Memory Management

A.4 Memory Management

Memory management is often a complex issue in a system written in a language without garbage collection. The situation is mostly simple in pbrt, since most dynamic memory allocation is done as the scene description file is parsed, and most of this memory remains in use until rendering is finished. Nevertheless, there are a few issues related to memory management—most of them performance related—that warrant classes and utility routines to address them.

A.4.1 Variable Stack Allocation

Sometimes it is necessary to allocate a variable amount of memory that will be used temporarily in a single function but isn’t needed after the function returns. If only a small amount of memory is needed, the overhead of new and delete (or malloc() and free()) may be high relative to the amount of actual computation being done. Instead, it is frequently more efficient to use alloca(), which allocates memory on the stack with just a few machine instructions. This memory is automatically deallocated when the function exits, which also saves bookkeeping work in the routine that uses it.

alloca() is an extremely useful tool, but there are two pitfalls to be aware of when using it. First, because the memory is deallocated when the function that called alloca() returns, the pointer must not be returned from the function or stored in a data structure with a longer lifetime than the function that allocated it. (However, the pointer may be passed to functions called by the allocating function.) Second, stack size is limited, and so alloca() shouldn’t be used for more than a few kilobytes of storage. Unfortunately, there is no way to detect the error condition when more space is requested from alloca() than is available on the stack, so it’s important to be conservative with its use.

pbrt provides a macro that makes it easy to allocate space for a given number of objects of a given type.

<<Global Macros>>=

#define ALLOCA(TYPE, COUNT) (TYPE *)alloca((COUNT) * sizeof(TYPE))

A.4.2 Cache-Friendly Memory Usage

The speed at which memory can respond to read requests has historically been getting faster at a rate of roughly 10% per year, while the computational capabilities of modern CPUs have been growing much more quickly. As such, a CPU will typically have to wait a hundred or so execution cycles to read from main memory. The CPU is usually idle for much of this time, so a substantial amount of its computational potential may be lost.

One of the most effective techniques to address this problem is the judicious use of small, fast cache memory located in the CPU itself. The cache holds recently accessed data and is able to service memory requests much faster than main memory, thus greatly reducing the frequency of stalls in the CPU.

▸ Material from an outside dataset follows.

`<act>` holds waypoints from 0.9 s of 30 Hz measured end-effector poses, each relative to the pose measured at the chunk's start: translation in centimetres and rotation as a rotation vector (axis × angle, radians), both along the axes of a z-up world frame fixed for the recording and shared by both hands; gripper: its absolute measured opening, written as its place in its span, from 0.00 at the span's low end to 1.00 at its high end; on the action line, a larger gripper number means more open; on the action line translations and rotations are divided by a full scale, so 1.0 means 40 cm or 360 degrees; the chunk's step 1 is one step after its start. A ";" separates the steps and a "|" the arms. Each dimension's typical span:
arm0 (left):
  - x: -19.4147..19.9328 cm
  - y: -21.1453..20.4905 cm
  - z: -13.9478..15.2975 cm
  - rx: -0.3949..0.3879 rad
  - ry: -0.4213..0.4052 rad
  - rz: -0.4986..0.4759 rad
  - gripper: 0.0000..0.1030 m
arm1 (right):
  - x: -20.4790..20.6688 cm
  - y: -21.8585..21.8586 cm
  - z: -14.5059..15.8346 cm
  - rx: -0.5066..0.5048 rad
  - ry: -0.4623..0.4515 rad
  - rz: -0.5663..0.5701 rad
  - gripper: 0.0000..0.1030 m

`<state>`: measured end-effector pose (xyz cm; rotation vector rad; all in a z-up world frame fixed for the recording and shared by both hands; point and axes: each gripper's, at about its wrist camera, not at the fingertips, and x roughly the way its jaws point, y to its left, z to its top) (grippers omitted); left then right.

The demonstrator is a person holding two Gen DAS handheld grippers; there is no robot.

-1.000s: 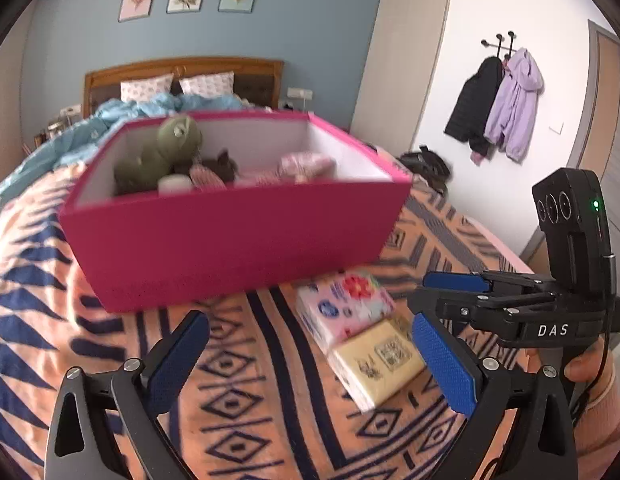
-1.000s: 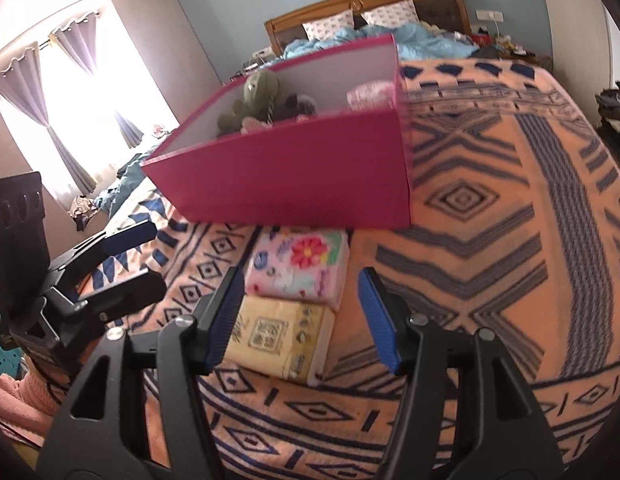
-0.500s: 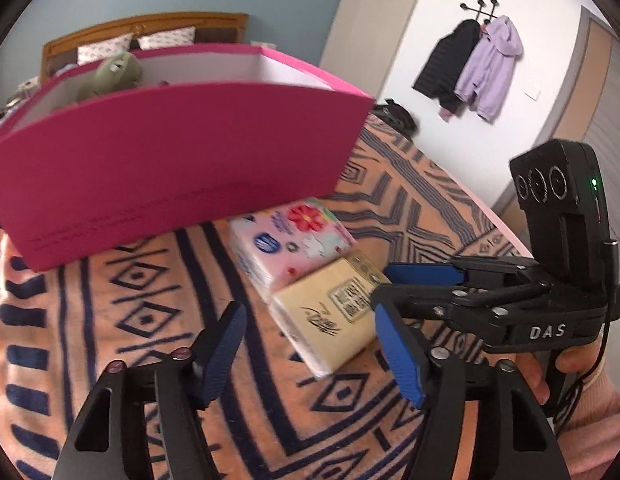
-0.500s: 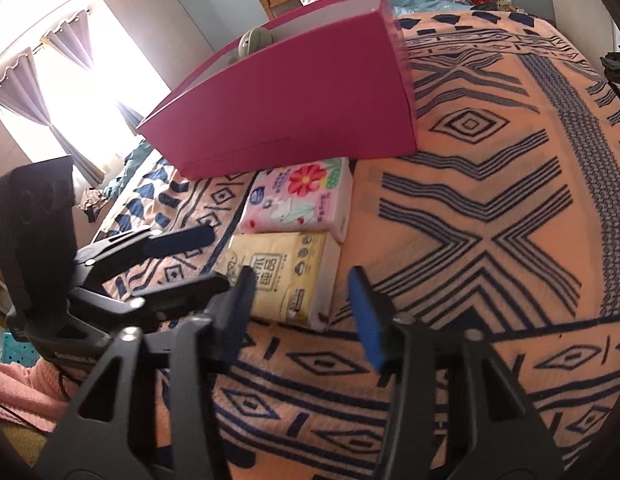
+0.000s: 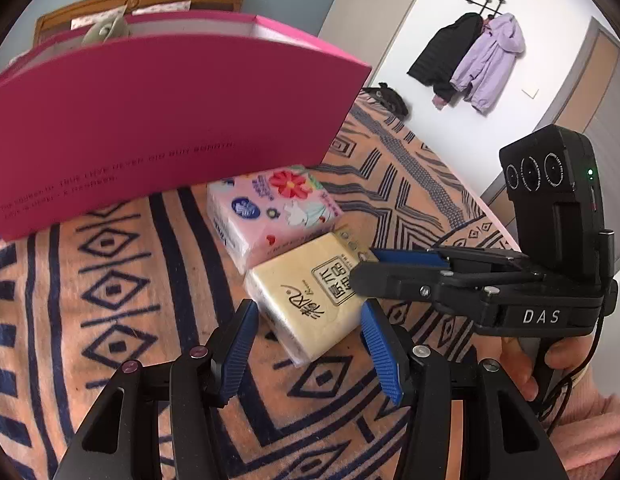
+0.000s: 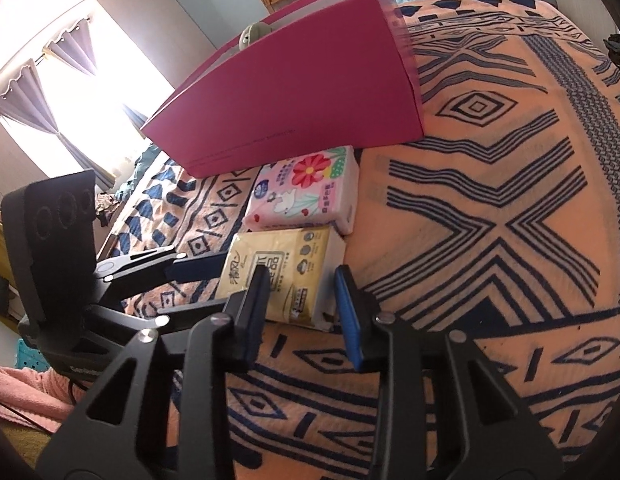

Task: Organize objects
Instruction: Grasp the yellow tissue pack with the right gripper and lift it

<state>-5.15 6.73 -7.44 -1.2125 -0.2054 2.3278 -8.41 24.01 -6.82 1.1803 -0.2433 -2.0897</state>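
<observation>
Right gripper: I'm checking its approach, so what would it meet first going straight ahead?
Probably the yellow tissue pack, lying directly ahead between the open fingers of the right gripper; the pink tissue pack lies beyond.

A yellow tissue pack (image 5: 310,300) lies flat on the patterned blanket, its printed face up and one corner toward the left wrist camera; just beyond it, touching edge to edge, lies a pink tissue pack (image 5: 275,208) with a red flower print — also flat; behind both stands an open magenta box (image 5: 165,120), a green plush toy (image 5: 105,30) showing above its rim.
</observation>
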 end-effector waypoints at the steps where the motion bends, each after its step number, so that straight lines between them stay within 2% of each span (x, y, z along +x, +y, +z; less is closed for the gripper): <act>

Because of the high penalty for accessing main memory, designing algorithms and data structures that make good use of the cache can substantially improve overall system performance. This section will discuss general programming techniques for improving cache performance. These techniques are used in many parts of pbrt, particularly the KdTreeAccel, BVHAccel, MIPMap, and Film. We assume that the reader has a basic familiarity with computer architecture and caching technology; readers needing a review are directed to a computer architecture text such as Hennessy and Patterson (1997). In particular, the reader should be generally familiar with topics like cache lines, cache associativity, and the difference between compulsory, capacity, and conflict misses.

One easy way to reduce the number of cache misses incurred by pbrt is to make sure that some key memory allocations are aligned with the blocks of memory that the cache manages. (pbrt’s overall performance was improved by approximately 3% when allocation for the kd-tree accelerator in Section 4.4 was rewritten to use cache-aligned allocation.) Figure A.1 illustrates the basic technique.

Figure A.1: The Layout of Three 16-Byte Objects in Memory on a System with 32-Byte Cache Lines. Cache-aligned memory allocation ensures that the address returned by the memory allocation routines are aligned with the start of a cache line. (a) The starting address is not cache aligned; the first and last of the three objects span two cache lines, such that two cache misses may be incurred when accessing their elements. (b) The starting address is cache aligned, guaranteeing that a maximum of one cache miss will be incurred per object.

The AllocAligned() and FreeAligned() functions provide an interface to allocate and release cache-aligned memory blocks. If the preprocessor constant PBRT_L1_CACHE_LINE_SIZE is not set, a default cache line size of 64 bytes is used, which is representative of many current architectures.

<<Global Constants>>+=

#ifndef PBRT_L1_CACHE_LINE_SIZE #define PBRT_L1_CACHE_LINE_SIZE 64 #endif

Unfortunately there aren’t portable methods to allocate memory aligned to a particular granularity. Therefore AllocAligned() must call various operating-system-specific functions to do these allocations.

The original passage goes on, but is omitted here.